Come work at a place where innovation and teamwork come together to support the most exciting missions in the world!
We are looking for a highly motivated Machine Learning Operations Engineer with 34 years of experience in building and deploying end-to-end ML products in production environments. The ideal candidate has a strong ML background in Binary/ Multi class Classification, Recommendation Chatbot Applications and deploying training/inference pipelines, with hands-on experience in CI/CD, monitoring, and Kubernetes deployments.
Key Responsibilities:
- Design, build, and deploy robust ML pipelines for training, fine-tuning, and inference of models (NLP-focused: NER, Classification).
- Develop and maintain CI/CD workflows for ML pipelines using Jenkins or similar tools, ensuring rapid and safe deployment to production.
- Implement model monitoring and alerting systems to track performance degradation and drift in real-time.
- Collaborate with cross-functional teams to retrain models on trigger events and integrate feedback loops into the ML lifecycle.
- Hands on with Helm deployment of ML Pipelines in Kubernetes cluster and optimize for scalable and resilient operations.
- Use MLflow, Kubeflow, and related tools for experiment tracking, model versioning, and reproducibility.
- Write clean, efficient, and scalable code in Python using frameworks such as PyTorch and CUDA.

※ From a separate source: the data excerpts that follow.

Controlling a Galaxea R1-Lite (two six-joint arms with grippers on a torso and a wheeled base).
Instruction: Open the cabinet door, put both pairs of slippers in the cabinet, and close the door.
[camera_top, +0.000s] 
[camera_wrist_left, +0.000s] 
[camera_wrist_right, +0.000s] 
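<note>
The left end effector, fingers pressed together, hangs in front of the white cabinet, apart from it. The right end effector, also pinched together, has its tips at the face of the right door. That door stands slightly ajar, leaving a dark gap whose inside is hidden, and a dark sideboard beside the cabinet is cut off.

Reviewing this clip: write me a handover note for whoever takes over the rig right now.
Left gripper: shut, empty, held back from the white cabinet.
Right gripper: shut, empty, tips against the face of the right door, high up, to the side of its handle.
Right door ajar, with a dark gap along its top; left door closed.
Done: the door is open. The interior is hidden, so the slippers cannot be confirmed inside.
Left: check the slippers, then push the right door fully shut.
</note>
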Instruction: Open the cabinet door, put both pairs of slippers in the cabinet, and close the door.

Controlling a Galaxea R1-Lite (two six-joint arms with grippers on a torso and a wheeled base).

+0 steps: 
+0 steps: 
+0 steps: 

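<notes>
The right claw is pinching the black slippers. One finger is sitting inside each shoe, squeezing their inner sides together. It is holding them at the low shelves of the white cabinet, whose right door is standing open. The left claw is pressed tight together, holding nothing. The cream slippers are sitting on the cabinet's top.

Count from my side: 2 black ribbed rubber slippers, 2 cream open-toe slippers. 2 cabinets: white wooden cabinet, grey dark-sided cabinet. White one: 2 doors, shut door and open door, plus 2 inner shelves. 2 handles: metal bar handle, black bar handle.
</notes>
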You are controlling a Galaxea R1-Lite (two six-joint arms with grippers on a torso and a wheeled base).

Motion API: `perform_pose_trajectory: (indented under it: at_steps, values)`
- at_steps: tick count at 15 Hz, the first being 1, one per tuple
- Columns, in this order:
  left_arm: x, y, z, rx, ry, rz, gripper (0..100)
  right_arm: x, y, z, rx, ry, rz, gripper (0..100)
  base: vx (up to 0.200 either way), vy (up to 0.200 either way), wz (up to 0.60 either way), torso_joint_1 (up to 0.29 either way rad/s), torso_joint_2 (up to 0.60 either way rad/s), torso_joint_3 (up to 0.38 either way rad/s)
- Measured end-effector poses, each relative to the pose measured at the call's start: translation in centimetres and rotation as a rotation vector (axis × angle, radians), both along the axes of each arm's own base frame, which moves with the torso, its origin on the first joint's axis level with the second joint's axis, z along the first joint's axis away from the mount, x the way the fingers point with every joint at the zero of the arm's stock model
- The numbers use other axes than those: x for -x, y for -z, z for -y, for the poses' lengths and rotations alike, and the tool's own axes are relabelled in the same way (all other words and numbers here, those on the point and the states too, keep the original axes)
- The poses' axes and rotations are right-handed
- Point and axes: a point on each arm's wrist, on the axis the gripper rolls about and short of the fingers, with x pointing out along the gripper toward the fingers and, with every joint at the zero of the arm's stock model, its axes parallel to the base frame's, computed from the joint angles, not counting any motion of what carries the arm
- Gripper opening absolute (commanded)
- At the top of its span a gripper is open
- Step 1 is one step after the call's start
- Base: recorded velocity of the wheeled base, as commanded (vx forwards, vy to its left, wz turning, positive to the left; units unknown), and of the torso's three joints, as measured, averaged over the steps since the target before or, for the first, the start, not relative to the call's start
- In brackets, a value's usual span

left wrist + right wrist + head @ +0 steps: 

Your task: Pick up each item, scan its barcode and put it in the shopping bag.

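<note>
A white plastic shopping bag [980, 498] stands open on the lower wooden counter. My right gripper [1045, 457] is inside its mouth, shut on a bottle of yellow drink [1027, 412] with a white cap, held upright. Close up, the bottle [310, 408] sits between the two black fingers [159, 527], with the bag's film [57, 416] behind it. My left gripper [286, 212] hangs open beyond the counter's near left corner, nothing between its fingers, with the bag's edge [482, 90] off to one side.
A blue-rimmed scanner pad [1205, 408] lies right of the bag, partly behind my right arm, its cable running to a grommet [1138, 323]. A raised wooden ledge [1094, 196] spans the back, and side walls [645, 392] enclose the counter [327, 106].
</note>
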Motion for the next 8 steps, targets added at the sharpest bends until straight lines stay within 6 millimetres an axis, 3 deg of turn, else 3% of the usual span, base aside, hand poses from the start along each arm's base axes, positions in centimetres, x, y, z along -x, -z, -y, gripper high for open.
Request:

- Experience with tuning, optimising LLM Applications performance in production.
Required Skills:
- Strong programming experience in Python and PyTorch.
- Hands-on experience with CI/CD pipelines using Jenkins.
- Proficient with Kubernetes for deploying and managing ML workloads.
- Experience with model training, fine-tuning, and inference pipeline development.
- Working knowledge of model monitoring and alerting systems (performance drift, latency, accuracy drop).
- Experience with MLflow, Kubeflow, and model versioning best practices.
- Solid understanding of NER, Text Classification, and common NLP tasks.
- Familiarity with CUDA for training models on GPU.
Good to Have:
- Experience with Generative AI systems in production.
- Prior experience with building or deploying applications in Hardwares such as L40S, H100, H200.
- Familiarity with LangChain, LangGraph, LangSmith for building LLM-powered agents and applications.